Travis Abels’ One-Man Show “Things I Hide From Dad” Returns to the Chapel Theatre

Abels riffs on his doomsday cult upbringing and the undeniable sexiness of Kenny G’s music.

Travis Abels (Courtesy of Travis Abels)

The show Things I Hide From Dad is coming back to the Chapel Theatre in Milwaukie on March 13 for a one-night-only reckoning with religion, sexual awakening, and Kenny G.

“Saxophone music is the sexiest music there is,” says Travis Abels, the show’s writer and star. “I just didn’t realize it at the time.”
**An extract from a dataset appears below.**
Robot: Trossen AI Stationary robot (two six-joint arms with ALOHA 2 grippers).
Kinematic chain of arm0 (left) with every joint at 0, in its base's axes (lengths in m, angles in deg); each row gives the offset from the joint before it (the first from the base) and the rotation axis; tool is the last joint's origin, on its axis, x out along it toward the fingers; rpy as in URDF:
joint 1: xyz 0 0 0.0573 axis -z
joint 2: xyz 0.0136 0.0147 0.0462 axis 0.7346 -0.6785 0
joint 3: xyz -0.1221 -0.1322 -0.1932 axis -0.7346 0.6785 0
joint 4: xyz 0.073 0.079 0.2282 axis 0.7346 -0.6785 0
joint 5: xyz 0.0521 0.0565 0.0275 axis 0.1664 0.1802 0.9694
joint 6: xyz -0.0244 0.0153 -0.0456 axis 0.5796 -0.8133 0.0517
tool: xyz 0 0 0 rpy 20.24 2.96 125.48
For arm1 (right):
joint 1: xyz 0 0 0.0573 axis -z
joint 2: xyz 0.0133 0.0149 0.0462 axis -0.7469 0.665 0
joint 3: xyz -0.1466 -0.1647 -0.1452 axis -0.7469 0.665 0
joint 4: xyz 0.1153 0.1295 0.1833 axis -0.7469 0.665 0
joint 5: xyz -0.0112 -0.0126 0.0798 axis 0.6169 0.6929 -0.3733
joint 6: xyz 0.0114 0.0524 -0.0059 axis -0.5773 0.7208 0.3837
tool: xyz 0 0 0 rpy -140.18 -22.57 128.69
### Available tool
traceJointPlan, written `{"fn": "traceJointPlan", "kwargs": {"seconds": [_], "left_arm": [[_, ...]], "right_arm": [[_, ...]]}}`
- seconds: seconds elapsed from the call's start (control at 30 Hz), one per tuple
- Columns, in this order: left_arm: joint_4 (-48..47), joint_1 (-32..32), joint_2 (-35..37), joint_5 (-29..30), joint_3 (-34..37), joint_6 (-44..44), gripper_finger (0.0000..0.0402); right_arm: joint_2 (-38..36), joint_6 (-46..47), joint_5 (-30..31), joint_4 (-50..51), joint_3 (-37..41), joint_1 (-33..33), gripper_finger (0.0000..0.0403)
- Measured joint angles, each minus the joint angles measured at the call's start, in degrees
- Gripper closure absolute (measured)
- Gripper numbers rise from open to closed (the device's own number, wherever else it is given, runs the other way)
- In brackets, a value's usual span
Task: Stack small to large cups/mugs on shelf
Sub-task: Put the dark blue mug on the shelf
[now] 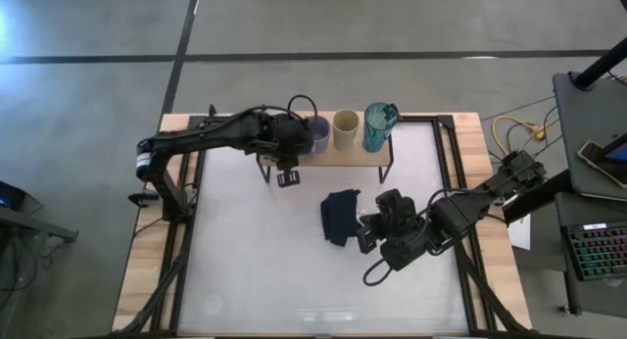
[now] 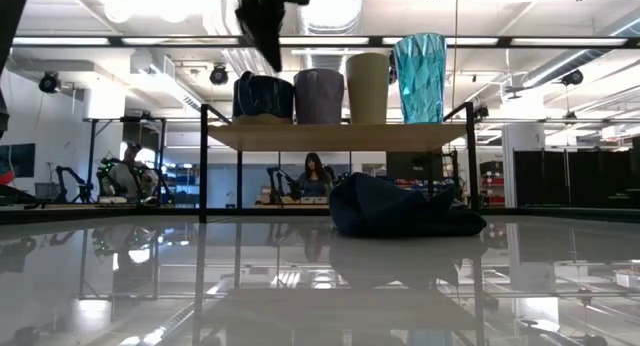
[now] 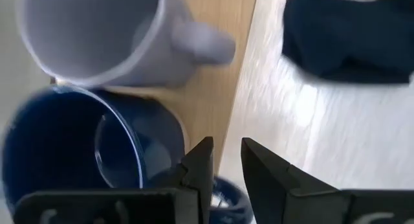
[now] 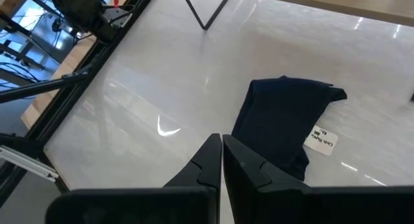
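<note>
Four cups sit in a row on the shelf [image 2: 340,136], smallest to tallest: dark blue mug [image 2: 262,97], grey-lavender mug [image 2: 318,95], beige cup [image 2: 367,87], teal mug [image 2: 419,78]. Neighbours look touching or just beside each other, all upright. Order looks right; task likely at its end.

Handling, judged: blue and lavender mugs look ceramic, so rigid, fairly heavy, smooth and chippable if knocked. Teal mug looks faceted, translucent, tall, so the tippiest. Best hold would be across a rim wall from above or on a handle; with the row this tight, a handle is easier to reach.

Left gripper [image 3: 225,160] hovers over the shelf's front edge at the blue mug end. Its jaws are partly apart with a narrow gap and nothing between them. The blue mug's handle lies right below the fingertips; can't tell if touching.

Right gripper [image 4: 221,153] waits low over the tabletop [image 1: 255,270], jaws shut, empty, just beside the dark navy cloth [image 1: 340,215]. The cloth lies crumpled in front of the shelf.
</note>
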Motion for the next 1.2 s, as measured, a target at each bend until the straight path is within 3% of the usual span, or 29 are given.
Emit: {"fn": "traceJointPlan", "kwargs": {"seconds": [0.27, 0.47, 0.6, 0.77, 1.2], "left_arm": [[0.14, 1.76, 2.27, -0.12, -2.98, 3.16, 0.0337], [-3.42, 3.06, 6.64, -0.04, -0.45, 6.49, 0.0337], [-0.09, 2.8, 8.35, -0.03, 2.35, 5.72, 0.0337], [6.92, 2.02, 6.84, -0.22, 3.35, 4.09, 0.0337], [7.17, 0.86, 1.44, 4.74, 2.75, -0.86, 0.0337]], "right_arm": [[0.0, 1.34, 0.03, -0.01, 1.32, -0.17, 0.0394], [0.0, 1.52, 0.0, -0.11, 1.84, -0.44, 0.0394], [0.0, 1.3, 0.02, -0.09, 1.88, -0.44, 0.0394], [0.0, 0.6, 0.04, -0.07, 1.88, -0.39, 0.0394], [0.0, 1.5, 0.09, -1.9, 1.88, -1.18, 0.0394]]}}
Abels is the one hiding in Things I Hide From Dad, an autobiographical solo show about his childhood growing up in Fort Wayne, Ind., as the son of a pastor in the Worldwide Church of God, a doomsday cult started in Eugene in the 1930s. When Abels hit adolescence and started pining for a girl with a wild laugh named Paisley, his sexual thoughts came with a double dose of regular religious shame and the possibility that he might trigger a nuclear apocalypse. That’s a lot to carry for a healthy, modern American boy, and it leads to increased tension with his family and church.

“I had split myself in two halves: one version for who I was at home and one for who I was outside of home,” Abels says in a phone interview.

Meanwhile, he finds a stray Kenny G CD at the Christian music store and takes it home for his birthday. Throughout the show, the sweet strains of saxophone solos become a stand-in for impure thoughts, the stage lights turning red as Abels frantically tries to hide the music in his closet. (A VHS copy of Baywatch causes similar anguish. Abels is now 42, if you couldn’t time-stamp him from the pop-culture references to his childhood on your own.)

It’s hilarious and heartfelt and relatable—even to those who didn’t grow up in a Christian doomsday cult—and employs many of the skills Abels has developed as a seven-time winner of The Moth storytelling series.

Abels originally developed Things I Hide From Dad as a way to up his live storytelling game. He made a promise to himself to share a story that really scared him, so he told one about his mother walking in on him in flagrante delicto in his bedroom as a teenager. Despite his own discomfort while telling that story, the audience was lit up in a way he had never experienced onstage.

Then, he learned that British Columbia’s Vancouver Fringe Festival sought hourlong stories.

“That sounded terrifying so I thought, let me try that,” he says.

The show that became Things I Hide From Dad debuted at VFF in 2023 and has since played in Indianapolis, Denver, Orlando, Ashland and Portland. When it ran at the Chapel Theatre for a weekend last May, strong word-of-mouth (and lots of local connections: Abels has lived in Portland since 2012) sold out the short run.

This is all in addition to Abels’ day job as a creative director and editor for film and television trailers. He edited the trailers for Bridgerton, La La Land, Westworld and I, Tonya, just to name a few. His technical know-how comes into play in Things I Hide From Dad, particularly with the extensive sound effects Abels controls with a tiny remote in his hand throughout the show. Doors creak open and shut, a monster growls and snarls from his closet as the representation of Abels’ sexual repression, and waves splash as Abels runs into the ocean with Paisley.

The 75-minute show with no intermission is a physical feat for Abels. His body is taut with kinetic energy throughout the performance as he jumps, rolls and acts onstage with nary a moment to drink water. It’s all for a greater goal to advance his own storytelling and artistry, yes, but also to perhaps provide a place of reflection for his audience.

“My hope is that telling these types of stories might inspire whoever hears it to hug the parts of themselves that they feel shame around and embrace that a little bit more,” he says. “So that’s the impetus.”


SEE IT: Things I Hide From Dad at the Chapel Theatre, 4107 SE Harrison St., Milwaukie, 971-350-9675, chapeltheatremilwaukie.com. 8 pm Thursday, March 13. $15–$35.